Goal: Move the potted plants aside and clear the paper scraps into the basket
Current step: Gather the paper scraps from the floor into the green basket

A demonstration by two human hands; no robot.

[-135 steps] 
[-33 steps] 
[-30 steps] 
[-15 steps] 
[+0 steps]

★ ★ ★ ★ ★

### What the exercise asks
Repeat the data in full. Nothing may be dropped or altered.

### Solution
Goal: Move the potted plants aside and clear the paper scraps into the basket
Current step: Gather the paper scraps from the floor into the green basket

A demonstration by two human hands; no robot.

[-135 steps] 
[-33 steps] 
[-30 steps] 
[-15 steps] 
[+0 steps]

The response to the exercise is now complete.